[erlang-questions] Linux device driver communication with Erlang node
Motiejus Jakštys
desired.mta@REDACTED
Fri Dec 2 22:31:42 CET 2011
On Fri, Dec 02, 2011 at 10:21:51AM -0600, Daniel Goertzen wrote:
> Sanya is correct.
>
> You would need to write a device driver that implements the block device
> interface and also provides a conduit to userspace; probably a character
> device node which Erlang could read and write. After being spoiled by
> Erlang, writing linux device drivers in C will make you want to rip your
> hair out. :)
Yes, I get it. So it's quite clear that it will not be a C node. It
will be either home-made port driver, or wrapped in Erl_interface. I
will have a look.
> Incidentally, people abuse the existing NBD client driver to write their
> own userspace block devices. You could easily do the same without having
> to touch kernel code at all.
But as far as I see nbd-client.c sets up the socket:
262 void finish_sock(int sock, int nbd, int swap) {
263 if (ioctl(nbd, NBD_SET_SOCK, sock) < 0)

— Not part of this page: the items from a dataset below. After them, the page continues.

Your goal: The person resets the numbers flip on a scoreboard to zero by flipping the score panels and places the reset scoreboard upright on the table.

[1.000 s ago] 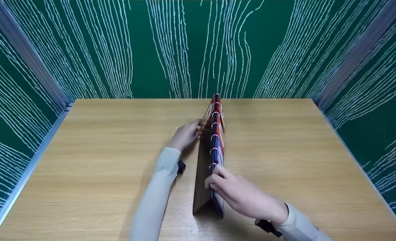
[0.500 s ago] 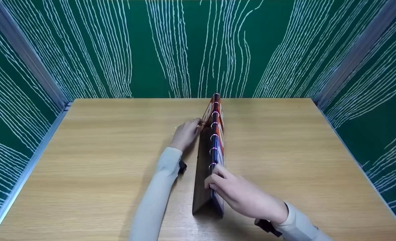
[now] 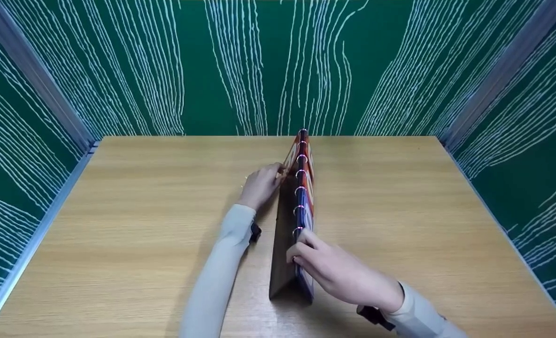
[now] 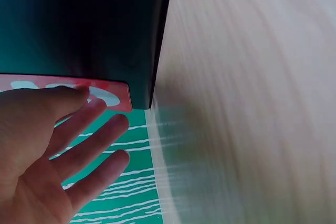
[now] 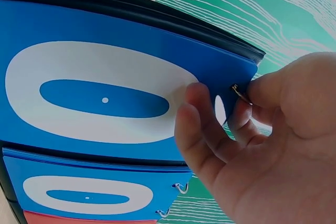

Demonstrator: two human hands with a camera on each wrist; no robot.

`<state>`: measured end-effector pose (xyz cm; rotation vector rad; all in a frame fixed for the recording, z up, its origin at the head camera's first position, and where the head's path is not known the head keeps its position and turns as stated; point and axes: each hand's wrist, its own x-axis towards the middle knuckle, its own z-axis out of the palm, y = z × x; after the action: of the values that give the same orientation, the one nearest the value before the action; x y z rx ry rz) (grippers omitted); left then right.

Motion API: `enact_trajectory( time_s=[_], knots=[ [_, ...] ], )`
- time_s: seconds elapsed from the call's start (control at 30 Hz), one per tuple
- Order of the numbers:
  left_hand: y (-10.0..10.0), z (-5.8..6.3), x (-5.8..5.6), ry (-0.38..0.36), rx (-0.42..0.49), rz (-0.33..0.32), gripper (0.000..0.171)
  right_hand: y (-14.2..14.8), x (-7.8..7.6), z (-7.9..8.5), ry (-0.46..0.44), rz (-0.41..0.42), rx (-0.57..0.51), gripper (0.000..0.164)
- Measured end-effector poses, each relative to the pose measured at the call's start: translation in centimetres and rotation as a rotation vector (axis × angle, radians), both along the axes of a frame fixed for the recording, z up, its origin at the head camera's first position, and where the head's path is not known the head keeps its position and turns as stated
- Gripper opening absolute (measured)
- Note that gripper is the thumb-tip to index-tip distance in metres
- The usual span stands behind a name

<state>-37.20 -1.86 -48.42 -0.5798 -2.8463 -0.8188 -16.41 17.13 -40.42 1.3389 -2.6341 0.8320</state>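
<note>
A flip scoreboard [image 3: 282, 263] with a ring-bound spine stands like a tent at mid-table, its black back panel facing left. Toward its far end my left hand [image 3: 260, 188] pinches a red number card [image 4: 124, 95] at the edge, thumb on the printed face; the other fingers extend beyond it in the left wrist view. At the near end my right hand [image 3: 343, 272] grips the scoreboard's top. Its thumb and index finger pinch at a metal ring [image 5: 240, 94], while other fingers lie over a blue card [image 5: 79, 27] printed with a white 0.
The scoreboard rests on a wood-grain table [image 3: 142, 211]. Green walls [image 3: 278, 56] with wavy white lines rise along its back and sides, joined by grey corner posts [image 3: 498, 70]. A smaller blue 0 card [image 5: 110, 171] sits beside the large one.
My left fingers have straightened slightly beside the red card. The right hand and the scoreboard keep their places; the whole head view shifts only a little.
</note>
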Motion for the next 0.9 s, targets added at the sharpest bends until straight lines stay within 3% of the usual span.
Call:
enact_trajectory(
  time_s=[0.3, 0.6, 0.9],
  knots=[
    [-0.37, 0.62, -0.04, -0.057, 0.007, -0.042, 0.032, 0.04, 0.09, 0.20, -0.005, 0.006, 0.009, 0.014],
    [0.03, 0.42, 0.07, 0.065, -0.022, -0.014, 0.026, 0.15, 0.11, 0.20, -0.018, 0.005, 0.003, 0.015],
    [-0.29, 0.53, 0.05, 0.164, -0.032, 0.070, 0.028, 0.15, -0.01, 0.32, -0.019, 0.006, 0.016, 0.016]
  ],
)
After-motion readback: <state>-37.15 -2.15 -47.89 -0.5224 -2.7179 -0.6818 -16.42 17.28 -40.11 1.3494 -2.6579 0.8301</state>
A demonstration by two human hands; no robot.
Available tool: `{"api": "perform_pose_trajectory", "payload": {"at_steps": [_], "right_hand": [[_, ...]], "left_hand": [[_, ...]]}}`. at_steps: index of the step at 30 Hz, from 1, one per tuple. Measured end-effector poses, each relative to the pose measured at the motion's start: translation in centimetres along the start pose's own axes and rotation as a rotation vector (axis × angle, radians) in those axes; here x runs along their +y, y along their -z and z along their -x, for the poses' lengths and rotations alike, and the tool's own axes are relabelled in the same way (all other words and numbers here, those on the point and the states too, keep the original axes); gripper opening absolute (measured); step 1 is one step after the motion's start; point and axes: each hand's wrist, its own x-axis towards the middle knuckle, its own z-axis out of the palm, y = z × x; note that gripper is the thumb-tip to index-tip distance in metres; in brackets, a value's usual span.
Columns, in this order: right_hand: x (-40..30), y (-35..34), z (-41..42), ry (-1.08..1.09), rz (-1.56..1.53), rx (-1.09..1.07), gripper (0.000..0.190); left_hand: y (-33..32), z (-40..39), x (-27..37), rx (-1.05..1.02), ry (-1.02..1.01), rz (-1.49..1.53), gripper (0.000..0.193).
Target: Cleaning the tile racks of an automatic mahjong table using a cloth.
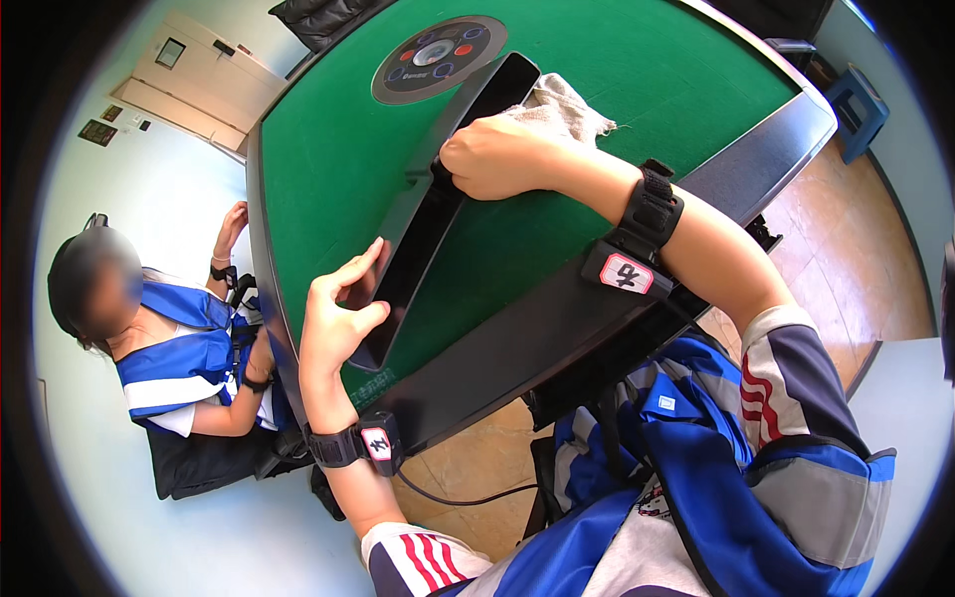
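A long black tray-like trough (403,250) slants across the green felt top of a mahjong table (634,67), its hollow side towards me. My left hand (336,306) holds its near end, thumb on the inner side and fingers along the outer wall. My right hand (496,158) is curled into a fist against the trough's middle, knuckles at the inner edge. Whatever lies inside that fist is hidden. A crumpled grey-beige cloth (563,108) lies just beyond the right hand, partly covered by it and by the trough.
A round control panel (439,58) with buttons is set into the felt. Along my side runs the dark table rim (515,351). At the left sits another person (186,336) in a blue vest, one hand near the table edge. A blue stool (858,112) stands far right. A cable (470,501) hangs from my left wrist device.
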Motion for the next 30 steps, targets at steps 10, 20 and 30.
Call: {"api": "perform_pose_trajectory", "payload": {"at_steps": [10,20,30], "right_hand": [[-0.3,-0.6,-1.0,-0.036,-0.128,-0.287,0.025],[0.4,1.1,-0.8,-0.160,-0.214,-0.423,0.033],[2.4,2.5,0.4,-0.005,-0.685,-0.270,0.028]], "left_hand": [[-0.1,-0.1,0.4,-0.023,0.027,-0.063,0.066],[-0.6,-0.2,0.9,0.025,0.041,-0.196,0.063],[0.1,-0.5,0.3,-0.010,0.158,-0.067,0.059]]}}
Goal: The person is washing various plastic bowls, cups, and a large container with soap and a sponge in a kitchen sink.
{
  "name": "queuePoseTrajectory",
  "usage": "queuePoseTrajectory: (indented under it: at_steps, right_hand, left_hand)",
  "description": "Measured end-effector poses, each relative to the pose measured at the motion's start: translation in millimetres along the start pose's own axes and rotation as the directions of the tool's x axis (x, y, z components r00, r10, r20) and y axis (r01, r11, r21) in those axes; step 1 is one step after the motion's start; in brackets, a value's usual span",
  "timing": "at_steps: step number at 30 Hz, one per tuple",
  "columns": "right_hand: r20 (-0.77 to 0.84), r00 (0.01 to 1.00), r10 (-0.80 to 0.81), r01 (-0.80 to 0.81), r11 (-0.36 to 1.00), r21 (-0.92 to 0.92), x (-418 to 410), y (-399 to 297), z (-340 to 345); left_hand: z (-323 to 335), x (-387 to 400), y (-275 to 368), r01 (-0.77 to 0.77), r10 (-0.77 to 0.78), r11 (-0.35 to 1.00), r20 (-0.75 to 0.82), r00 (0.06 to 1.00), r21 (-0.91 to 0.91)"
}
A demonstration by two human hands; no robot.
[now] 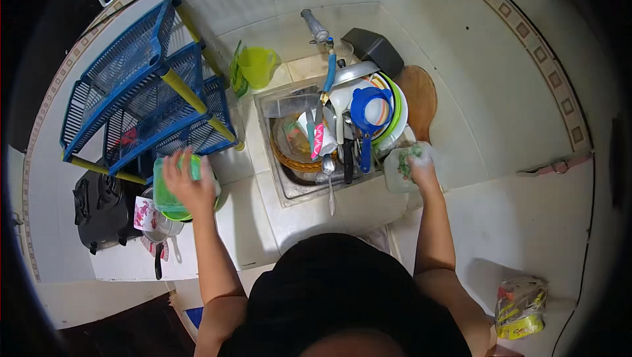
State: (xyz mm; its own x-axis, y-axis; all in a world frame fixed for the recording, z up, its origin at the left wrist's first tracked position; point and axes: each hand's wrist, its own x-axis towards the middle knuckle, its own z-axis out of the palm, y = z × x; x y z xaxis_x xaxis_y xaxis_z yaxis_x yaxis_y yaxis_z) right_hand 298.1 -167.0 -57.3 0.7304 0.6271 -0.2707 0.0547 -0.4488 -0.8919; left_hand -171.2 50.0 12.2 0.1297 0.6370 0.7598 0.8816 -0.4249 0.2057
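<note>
On the left, my left hand [190, 179] rests with spread fingers on a green plastic container [166, 194], which lies over other green ware. My right hand [422, 167], covered in suds, is closed on a green scouring pad [407, 159] over a translucent plastic container [397, 179] at the sink's right. Between my hands, the steel sink [288, 198] holds a pile of dishes. In it are a blue strainer [365, 105], a black-handled utensil [348, 159], a spoon [330, 174], a glass lid [296, 139] and plates with a lime green rim [397, 110].
A blue plastic rack [143, 95] stands at the left, behind a black gas stove [101, 209] and a small pan [168, 228]. A lime mug [256, 66] is behind the sink. The faucet [316, 26], a black basin [374, 50] and a wooden board [418, 97] stand at the back.
</note>
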Motion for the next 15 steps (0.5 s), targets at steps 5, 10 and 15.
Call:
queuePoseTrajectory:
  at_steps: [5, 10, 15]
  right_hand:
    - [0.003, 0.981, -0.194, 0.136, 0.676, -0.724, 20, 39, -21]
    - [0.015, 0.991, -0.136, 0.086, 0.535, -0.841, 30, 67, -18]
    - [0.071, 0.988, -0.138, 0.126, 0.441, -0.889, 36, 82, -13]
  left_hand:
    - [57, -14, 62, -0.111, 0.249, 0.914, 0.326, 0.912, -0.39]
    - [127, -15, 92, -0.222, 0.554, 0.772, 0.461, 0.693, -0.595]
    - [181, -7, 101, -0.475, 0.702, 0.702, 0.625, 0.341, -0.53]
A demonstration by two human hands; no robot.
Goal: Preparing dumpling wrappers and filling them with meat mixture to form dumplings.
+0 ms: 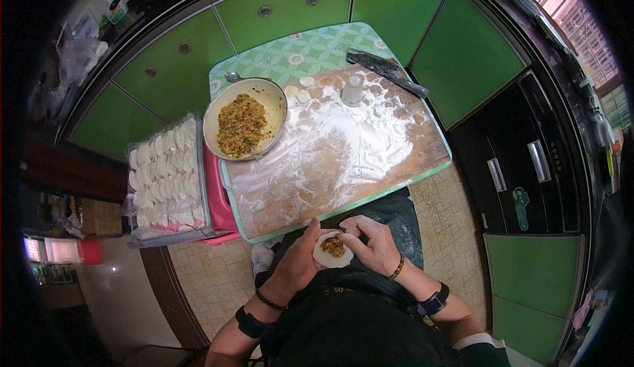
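Observation:
A round dumpling wrapper (327, 262) rests in my left hand (297, 263), held just off the near edge of the floured wooden board (277, 203). On the wrapper lies a mound of chopped filling (333, 247); its edges are still spread out flat. With thumb and fingers, my right hand (374, 245) grips the wrapper's far right edge beside the filling. More filling (241, 125) lies in a cream enamel bowl (275, 104) at the board's left. A metal spoon (233, 76) lies behind the bowl, partly hidden.
Left of the board, a tray (202, 189) holds rows of folded dumplings (166, 166) above a pink stool (220, 193). Small dough rounds (307, 82), an upturned glass (352, 90) and a flour-dusted cleaver (386, 70) lie toward the back. Green cabinets (287, 10) border the table (327, 45).

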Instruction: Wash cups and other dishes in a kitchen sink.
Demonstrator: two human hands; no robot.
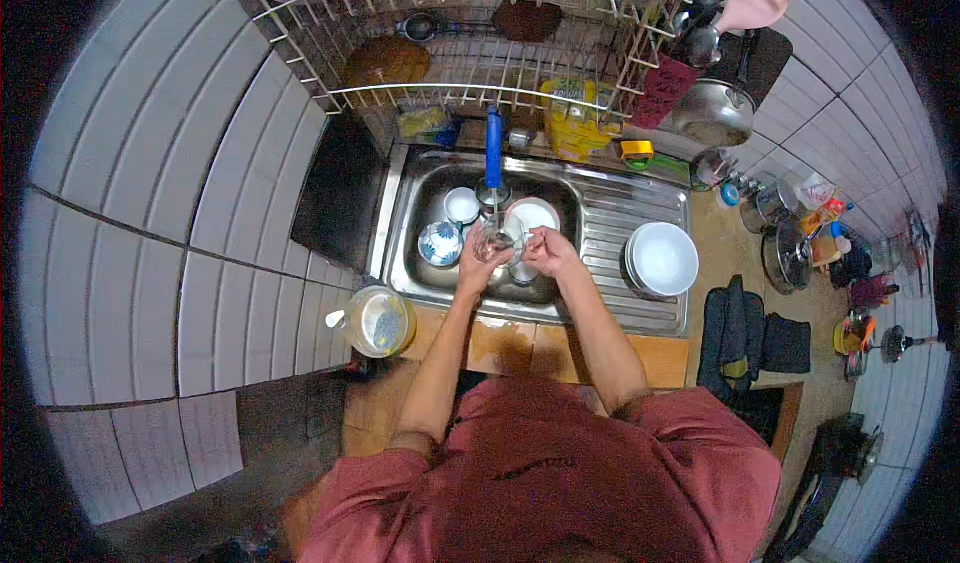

drivers/block/nbd.c fetches the socket:
602 case NBD_SET_SOCK: {
and sends/receives packets to the nbd server:
191 result = kernel_sendmsg(sock, &msg, &iov, 1, size);
195 result = kernel_recvmsg(sock, &msg, &iov, 1, size,
196 msg.msg_flags);
Transferring data from kernel to nbd-client.c would not make sense,
because it would make +2 context switches per buffer while sending data.
How it would work then:
1) userspace calls write(), and sends data to kernel-space
2) kernel driver nbd.c sends data to nbd-client.c (again to userspace)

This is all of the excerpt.